在Python 3中生成随机长度的类似随机字符串的最快方法

Kev*_*n91 23 python string random python-3.x

我知道如何创建随机字符串,如:

''.join(secrets.choice(string.ascii_uppercase + string.digits) for _ in range(N))
Run Code Online (Sandbox Code Playgroud)

但是,应该没有重复,所以我目前只是检查密钥是否已经存在于列表中,如下面的代码所示:

import secrets
import string
import numpy as np


amount_of_keys = 40000

keys = []

for i in range(0,amount_of_keys):
    N = np.random.randint(12,20)
    n_key = ''.join(secrets.choice(string.ascii_uppercase + string.digits) for _ in range(N))
    if not n_key in keys:
        keys.append(n_key)
Run Code Online (Sandbox Code Playgroud)

对于少量的键来说这是可以的40000,但是问题不能很好地扩展,因为有更多的键.所以我想知道是否有更快的方法来获得更多键的结果,比如999999

Mar*_*ers 46

基本改进,集合和本地名称

使用集合而不是列表,测试唯一性要快得多; 集合成员资格测试需要与设置大小无关的恒定时间,而列表需要O(N)线性时间.使用set comprehension一次生成一系列键,以避免必须查找并set.add()循环调用该方法; 适当随机,较大的键无论如何都有很小的机会产生重复.

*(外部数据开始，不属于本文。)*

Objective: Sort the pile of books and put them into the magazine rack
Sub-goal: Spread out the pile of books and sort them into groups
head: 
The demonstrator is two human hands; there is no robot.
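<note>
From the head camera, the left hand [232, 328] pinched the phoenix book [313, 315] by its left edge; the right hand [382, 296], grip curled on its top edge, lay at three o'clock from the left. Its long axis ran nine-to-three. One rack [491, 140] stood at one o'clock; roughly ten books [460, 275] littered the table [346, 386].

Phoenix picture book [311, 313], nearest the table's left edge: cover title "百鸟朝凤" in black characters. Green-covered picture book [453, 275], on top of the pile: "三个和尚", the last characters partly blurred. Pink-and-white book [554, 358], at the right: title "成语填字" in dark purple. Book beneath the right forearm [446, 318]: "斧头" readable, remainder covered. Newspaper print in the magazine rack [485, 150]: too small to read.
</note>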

因为这是在紧密循环中完成的,所以尽可能地优化所有名称查找是值得的:

import secrets
import numpy as np
from functools import partial

def produce_amount_keys(amount_of_keys, _randint=np.random.randint):
    keys = set()
    pickchar = partial(secrets.choice, string.ascii_uppercase + string.digits)
    while len(keys) < amount_of_keys:
        keys |= {''.join([pickchar() for _ in range(_randint(12, 20))]) for _ in range(amount_of_keys - len(keys))}
    return keys
Run Code Online (Sandbox Code Playgroud)

_randint关键字参数绑定np.random.randint名称中的功能的地方,这是更快的参考比全局变量,属性查找涉及时尤其如此.

pickchar()查找上的模块或更多当地人属性偏避免; 它是一个具有所有引用的单个可调用对象,因此执行速度更快,尤其是在循环中完成时.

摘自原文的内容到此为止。